Entries taken from a collection

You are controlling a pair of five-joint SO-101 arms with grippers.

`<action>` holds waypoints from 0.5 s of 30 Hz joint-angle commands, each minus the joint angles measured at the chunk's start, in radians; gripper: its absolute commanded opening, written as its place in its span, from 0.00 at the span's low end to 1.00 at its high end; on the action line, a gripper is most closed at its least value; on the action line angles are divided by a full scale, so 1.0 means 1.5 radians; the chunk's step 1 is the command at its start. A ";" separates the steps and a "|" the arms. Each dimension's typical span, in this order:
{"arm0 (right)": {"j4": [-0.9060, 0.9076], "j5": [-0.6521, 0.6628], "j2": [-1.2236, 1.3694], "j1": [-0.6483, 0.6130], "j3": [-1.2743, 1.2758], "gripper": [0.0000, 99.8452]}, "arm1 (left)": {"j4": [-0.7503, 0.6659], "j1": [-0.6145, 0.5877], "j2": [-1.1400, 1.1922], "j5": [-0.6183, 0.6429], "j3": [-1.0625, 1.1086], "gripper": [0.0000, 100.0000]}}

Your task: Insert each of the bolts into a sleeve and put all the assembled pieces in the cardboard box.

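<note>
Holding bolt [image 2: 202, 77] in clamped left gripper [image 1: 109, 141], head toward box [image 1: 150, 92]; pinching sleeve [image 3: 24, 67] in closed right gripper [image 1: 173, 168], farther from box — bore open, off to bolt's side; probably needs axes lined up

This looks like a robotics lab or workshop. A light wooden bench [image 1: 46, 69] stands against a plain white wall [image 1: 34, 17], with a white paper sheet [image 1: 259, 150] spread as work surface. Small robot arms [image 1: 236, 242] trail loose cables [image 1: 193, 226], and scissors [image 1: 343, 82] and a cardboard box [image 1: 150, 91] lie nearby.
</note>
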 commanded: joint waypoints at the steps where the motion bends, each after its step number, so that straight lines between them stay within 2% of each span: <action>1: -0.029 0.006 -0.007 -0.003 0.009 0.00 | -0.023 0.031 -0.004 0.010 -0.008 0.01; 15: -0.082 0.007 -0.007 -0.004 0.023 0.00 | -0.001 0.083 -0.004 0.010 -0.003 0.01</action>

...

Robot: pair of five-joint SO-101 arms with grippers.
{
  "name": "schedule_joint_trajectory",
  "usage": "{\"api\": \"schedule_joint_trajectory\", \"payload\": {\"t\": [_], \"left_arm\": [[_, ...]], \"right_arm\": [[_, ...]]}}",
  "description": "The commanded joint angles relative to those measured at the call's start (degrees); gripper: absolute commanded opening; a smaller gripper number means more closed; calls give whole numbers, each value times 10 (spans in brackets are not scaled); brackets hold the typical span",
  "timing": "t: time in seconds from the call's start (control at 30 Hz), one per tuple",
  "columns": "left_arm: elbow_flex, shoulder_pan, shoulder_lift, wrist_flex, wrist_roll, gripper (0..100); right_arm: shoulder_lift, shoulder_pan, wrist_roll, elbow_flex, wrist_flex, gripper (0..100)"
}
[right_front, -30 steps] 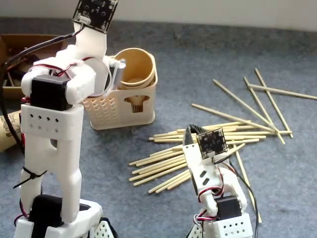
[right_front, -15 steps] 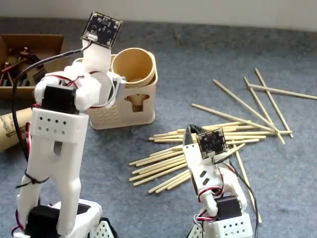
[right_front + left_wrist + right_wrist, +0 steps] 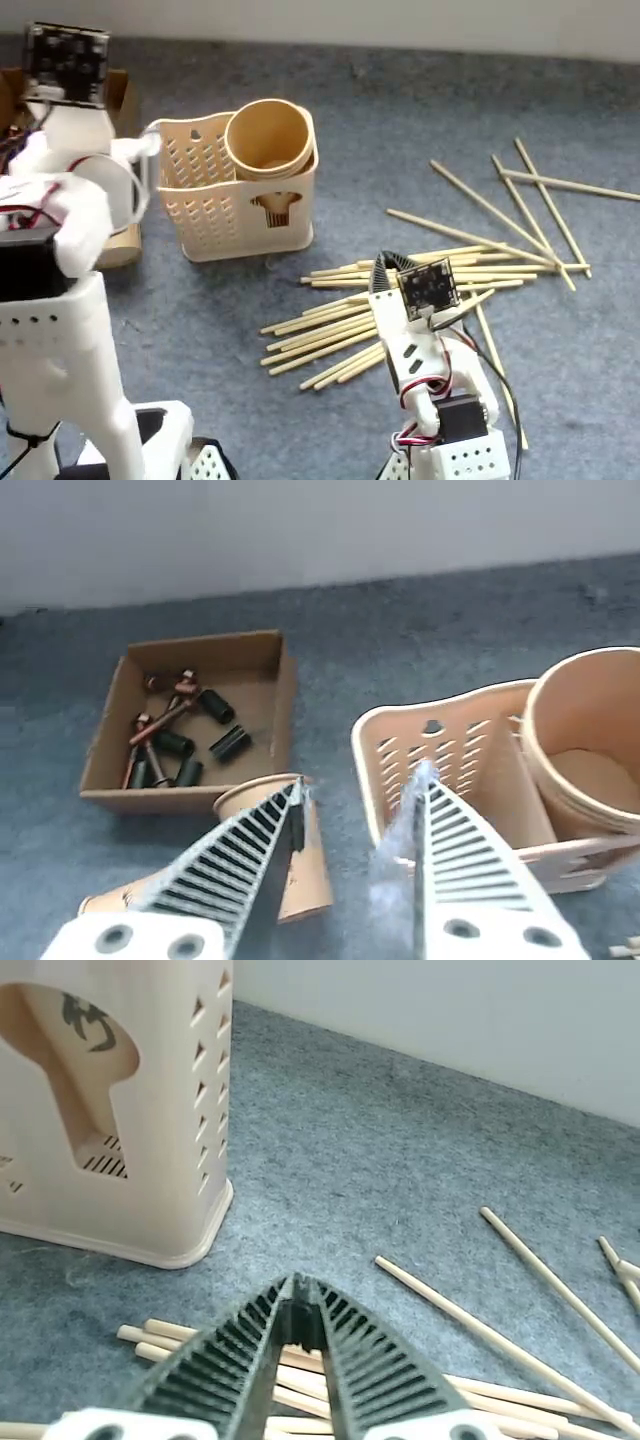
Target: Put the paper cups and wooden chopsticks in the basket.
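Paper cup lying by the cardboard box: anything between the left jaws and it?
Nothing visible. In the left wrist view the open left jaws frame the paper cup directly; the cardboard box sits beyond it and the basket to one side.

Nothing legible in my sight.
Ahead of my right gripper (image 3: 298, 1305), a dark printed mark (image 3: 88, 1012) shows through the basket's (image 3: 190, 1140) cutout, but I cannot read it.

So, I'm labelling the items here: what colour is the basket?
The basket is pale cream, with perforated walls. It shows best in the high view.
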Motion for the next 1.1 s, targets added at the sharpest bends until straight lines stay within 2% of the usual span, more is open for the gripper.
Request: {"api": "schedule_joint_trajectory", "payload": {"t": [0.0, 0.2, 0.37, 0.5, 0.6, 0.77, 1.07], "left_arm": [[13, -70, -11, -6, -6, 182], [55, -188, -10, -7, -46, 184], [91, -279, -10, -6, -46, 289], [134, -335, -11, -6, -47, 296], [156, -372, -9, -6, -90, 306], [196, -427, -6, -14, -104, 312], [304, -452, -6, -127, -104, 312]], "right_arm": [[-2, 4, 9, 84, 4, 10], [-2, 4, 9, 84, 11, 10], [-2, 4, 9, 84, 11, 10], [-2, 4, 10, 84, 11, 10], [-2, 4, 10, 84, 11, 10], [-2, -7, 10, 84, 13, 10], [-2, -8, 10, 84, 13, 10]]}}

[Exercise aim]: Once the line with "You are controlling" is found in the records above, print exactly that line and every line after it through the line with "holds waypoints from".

[Result for this task]:
You are controlling a pair of five-joint SO-101 arms with grippers.

`<action>` holds waypoints from 0.5 s of 30 Hz joint-angle commands, each minus the joint angles measured at the chunk's start, in radians; gripper: its absolute commanded opening, written as its place in its span, from 0.00 at the span's low end to 1.00 at its high end; on the action line, a gripper is most closed at its least value; on the action line angles are divided by a full scale, so 1.0 means 1.5 radians; the chunk's step 1 is the command at its start. A ";" separates the steps and a "|" the arms. Each dimension's typical span, in this order:

The required output has been given.